I am seeing Chess “written in 1984 by ABBA songwriters Benny Andersson and Björn Ulvaeus, and Tim Rice (Jesus Christ Superstar, The Lion King, Evita) [The musical] tells a story of love and political intrigue, set against the background of the Cold War in the late 1970s/early 1980s, in which superpowers attempt to manipulate an international chess championship for political ends.” (from the production’s website) It is the first revival in more than 30 years; the original production was in 1986.
The audience loved the performance. For my dime, I think a limited run is a good thing. Because much of the action takes place around a chess match, it is hard to stage in a large venue. They have chosen to use cameras to catch the action and close-up facial expressions. I was impressed with the additional adjustments the actors had to make, but I found that I was very distracted by the large screens where they projected the images the cameras captured, not the mention the distraction of the cameras and cameramen on stage. This is live theater; I don’t want to see projected images. Perhaps this is a new production wave, but I was disappointed.

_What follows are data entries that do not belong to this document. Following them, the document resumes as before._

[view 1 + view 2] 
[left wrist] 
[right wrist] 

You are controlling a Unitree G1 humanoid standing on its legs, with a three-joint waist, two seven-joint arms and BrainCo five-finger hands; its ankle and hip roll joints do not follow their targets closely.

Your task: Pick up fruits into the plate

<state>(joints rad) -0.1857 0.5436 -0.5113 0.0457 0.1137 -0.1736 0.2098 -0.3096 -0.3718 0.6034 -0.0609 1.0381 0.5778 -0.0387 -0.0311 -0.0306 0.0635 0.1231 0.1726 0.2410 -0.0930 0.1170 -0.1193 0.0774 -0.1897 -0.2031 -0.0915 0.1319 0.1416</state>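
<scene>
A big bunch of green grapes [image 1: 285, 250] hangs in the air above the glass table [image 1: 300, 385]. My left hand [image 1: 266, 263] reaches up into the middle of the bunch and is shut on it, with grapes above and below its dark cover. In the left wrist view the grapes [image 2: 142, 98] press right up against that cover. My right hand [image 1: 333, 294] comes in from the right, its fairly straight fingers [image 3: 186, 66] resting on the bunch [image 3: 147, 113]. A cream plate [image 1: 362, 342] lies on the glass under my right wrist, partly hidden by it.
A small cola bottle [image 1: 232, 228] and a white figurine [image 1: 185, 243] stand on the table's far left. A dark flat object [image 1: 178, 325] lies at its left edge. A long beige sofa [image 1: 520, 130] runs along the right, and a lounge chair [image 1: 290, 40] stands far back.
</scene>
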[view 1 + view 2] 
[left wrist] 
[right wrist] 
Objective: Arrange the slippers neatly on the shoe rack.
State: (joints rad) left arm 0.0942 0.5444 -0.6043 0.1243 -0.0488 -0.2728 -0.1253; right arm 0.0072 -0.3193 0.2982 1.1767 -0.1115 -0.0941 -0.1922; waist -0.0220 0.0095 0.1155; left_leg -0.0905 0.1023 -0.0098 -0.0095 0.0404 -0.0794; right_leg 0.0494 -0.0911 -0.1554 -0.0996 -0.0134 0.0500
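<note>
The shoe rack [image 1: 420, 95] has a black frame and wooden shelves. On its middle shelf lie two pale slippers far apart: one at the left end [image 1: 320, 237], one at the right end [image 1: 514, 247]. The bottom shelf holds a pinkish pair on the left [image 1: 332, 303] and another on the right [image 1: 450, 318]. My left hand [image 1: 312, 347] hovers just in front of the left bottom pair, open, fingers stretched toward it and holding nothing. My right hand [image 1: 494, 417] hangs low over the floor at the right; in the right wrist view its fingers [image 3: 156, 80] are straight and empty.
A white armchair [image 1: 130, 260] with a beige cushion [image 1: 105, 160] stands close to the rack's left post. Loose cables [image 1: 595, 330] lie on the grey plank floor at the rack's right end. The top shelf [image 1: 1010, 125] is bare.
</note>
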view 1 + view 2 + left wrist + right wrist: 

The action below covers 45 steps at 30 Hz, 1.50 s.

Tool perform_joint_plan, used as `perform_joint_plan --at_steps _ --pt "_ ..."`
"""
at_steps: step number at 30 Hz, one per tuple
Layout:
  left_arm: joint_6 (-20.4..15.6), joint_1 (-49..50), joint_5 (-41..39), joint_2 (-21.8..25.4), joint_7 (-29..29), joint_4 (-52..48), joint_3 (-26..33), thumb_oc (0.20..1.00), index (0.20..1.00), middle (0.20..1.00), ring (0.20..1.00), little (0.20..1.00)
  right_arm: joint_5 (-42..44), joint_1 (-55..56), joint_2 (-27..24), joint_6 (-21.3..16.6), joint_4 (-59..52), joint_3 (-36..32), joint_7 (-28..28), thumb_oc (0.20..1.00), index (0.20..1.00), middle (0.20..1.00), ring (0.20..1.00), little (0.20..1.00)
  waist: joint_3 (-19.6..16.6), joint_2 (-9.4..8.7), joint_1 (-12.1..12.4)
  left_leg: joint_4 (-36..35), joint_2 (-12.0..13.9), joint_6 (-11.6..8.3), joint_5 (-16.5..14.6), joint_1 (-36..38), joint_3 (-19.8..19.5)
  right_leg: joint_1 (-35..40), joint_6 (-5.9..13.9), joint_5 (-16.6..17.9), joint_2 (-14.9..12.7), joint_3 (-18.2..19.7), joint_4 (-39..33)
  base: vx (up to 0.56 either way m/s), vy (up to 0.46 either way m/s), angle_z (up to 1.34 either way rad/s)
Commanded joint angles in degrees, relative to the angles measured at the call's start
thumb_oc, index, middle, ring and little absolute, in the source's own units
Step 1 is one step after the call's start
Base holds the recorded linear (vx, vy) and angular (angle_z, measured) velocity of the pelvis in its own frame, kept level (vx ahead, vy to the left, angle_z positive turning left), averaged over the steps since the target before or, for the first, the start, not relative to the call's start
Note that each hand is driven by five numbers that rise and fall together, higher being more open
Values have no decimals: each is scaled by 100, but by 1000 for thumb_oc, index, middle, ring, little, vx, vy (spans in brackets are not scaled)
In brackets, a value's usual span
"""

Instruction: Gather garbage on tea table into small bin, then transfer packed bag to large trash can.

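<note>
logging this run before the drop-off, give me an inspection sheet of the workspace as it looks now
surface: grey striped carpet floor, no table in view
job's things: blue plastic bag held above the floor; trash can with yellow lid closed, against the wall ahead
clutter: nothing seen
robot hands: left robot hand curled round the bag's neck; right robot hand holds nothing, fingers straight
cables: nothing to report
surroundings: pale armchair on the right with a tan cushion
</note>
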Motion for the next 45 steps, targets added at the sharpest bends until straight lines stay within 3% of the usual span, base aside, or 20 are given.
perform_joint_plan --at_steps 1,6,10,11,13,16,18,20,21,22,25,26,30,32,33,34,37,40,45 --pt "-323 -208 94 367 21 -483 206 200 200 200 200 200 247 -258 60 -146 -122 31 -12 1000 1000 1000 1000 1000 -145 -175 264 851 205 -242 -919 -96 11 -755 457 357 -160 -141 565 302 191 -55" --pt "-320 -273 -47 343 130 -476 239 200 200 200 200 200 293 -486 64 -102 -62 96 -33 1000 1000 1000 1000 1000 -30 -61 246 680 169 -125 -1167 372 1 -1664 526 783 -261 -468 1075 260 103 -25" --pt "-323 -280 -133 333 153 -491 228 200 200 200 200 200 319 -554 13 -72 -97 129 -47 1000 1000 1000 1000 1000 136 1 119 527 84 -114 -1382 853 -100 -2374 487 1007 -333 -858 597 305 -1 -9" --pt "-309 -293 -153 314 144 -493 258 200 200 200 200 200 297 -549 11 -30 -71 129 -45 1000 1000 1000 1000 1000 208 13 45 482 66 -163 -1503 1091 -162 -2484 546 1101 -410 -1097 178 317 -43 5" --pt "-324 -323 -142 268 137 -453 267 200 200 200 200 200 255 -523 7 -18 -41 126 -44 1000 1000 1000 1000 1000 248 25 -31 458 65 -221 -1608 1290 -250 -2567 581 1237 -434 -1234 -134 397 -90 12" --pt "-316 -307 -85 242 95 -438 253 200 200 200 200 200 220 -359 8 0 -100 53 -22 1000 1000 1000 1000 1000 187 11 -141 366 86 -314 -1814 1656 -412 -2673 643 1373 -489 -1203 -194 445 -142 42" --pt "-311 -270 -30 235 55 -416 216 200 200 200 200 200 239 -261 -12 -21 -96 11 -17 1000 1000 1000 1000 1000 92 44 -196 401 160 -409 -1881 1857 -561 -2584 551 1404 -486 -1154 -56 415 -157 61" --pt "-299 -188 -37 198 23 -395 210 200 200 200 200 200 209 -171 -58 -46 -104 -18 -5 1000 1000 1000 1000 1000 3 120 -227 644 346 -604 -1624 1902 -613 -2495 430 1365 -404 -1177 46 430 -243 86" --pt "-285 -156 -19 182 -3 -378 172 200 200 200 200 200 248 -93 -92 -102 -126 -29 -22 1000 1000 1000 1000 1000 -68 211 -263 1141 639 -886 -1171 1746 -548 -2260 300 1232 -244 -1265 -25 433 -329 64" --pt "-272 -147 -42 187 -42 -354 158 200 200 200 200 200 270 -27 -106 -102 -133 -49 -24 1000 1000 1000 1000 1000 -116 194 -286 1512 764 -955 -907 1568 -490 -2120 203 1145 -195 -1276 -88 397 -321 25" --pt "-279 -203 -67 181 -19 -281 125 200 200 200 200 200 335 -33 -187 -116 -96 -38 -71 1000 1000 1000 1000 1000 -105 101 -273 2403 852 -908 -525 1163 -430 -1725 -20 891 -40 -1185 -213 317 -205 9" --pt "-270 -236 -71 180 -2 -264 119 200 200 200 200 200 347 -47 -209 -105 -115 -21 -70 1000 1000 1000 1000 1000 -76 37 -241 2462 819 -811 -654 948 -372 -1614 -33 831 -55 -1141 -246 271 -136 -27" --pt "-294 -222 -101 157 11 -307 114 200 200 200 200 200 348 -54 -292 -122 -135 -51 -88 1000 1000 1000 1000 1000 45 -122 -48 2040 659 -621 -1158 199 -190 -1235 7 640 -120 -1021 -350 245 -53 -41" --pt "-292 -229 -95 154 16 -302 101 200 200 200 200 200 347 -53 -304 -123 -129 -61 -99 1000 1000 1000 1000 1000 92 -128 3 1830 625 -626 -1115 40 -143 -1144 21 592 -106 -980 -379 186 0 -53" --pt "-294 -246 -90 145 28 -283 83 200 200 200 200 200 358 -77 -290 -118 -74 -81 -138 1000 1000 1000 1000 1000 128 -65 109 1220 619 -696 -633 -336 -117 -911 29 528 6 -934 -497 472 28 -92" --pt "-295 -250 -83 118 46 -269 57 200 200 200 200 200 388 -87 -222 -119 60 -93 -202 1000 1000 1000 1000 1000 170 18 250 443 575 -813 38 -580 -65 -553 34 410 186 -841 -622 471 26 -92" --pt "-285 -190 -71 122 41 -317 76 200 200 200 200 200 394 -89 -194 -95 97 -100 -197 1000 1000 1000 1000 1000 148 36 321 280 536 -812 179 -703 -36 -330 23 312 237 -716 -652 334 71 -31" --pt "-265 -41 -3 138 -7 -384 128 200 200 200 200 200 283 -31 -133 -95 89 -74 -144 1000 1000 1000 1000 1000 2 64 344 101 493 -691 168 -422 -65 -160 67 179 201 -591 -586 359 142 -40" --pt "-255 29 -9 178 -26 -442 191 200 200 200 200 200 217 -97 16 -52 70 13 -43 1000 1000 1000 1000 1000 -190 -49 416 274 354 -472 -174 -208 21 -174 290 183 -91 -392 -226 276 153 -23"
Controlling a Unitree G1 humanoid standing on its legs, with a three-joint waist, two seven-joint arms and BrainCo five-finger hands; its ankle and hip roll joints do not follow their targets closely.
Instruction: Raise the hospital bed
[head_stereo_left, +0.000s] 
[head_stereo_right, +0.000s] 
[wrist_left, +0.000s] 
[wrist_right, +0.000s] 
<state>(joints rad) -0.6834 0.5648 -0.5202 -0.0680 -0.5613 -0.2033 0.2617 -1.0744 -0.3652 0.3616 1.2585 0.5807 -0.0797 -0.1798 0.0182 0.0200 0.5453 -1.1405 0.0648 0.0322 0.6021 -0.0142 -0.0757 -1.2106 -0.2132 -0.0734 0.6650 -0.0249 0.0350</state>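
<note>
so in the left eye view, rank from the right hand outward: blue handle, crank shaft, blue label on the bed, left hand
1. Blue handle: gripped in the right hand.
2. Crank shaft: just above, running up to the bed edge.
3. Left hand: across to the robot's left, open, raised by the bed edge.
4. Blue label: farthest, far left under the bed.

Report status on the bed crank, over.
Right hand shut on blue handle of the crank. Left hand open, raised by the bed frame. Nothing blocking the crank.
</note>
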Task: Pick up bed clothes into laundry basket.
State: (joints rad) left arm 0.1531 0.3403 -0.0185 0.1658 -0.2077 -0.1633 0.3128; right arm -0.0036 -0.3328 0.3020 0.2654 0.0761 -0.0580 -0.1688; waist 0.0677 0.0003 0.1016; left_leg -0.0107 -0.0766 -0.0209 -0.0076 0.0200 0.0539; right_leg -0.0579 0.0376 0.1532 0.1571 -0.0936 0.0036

The only memorable song was One Night in Bangkok. If you want a different type of production, maybe give it a try. Otherwise, I think the story is thin, the staging distracting, and the songs unmemorable. Spend your theater dollars elsewhere. I have no qualms with the acting or vocal performances; they were top notch.
After the show, I made my way back to the tube station and took a direct line back to the station near the hotel. I feel pretty safe in London, even traveling alone at night. Lots of people about in the West End with all the various productions going on. Just stay alert and plan your route ahead of time; you’ll be fine.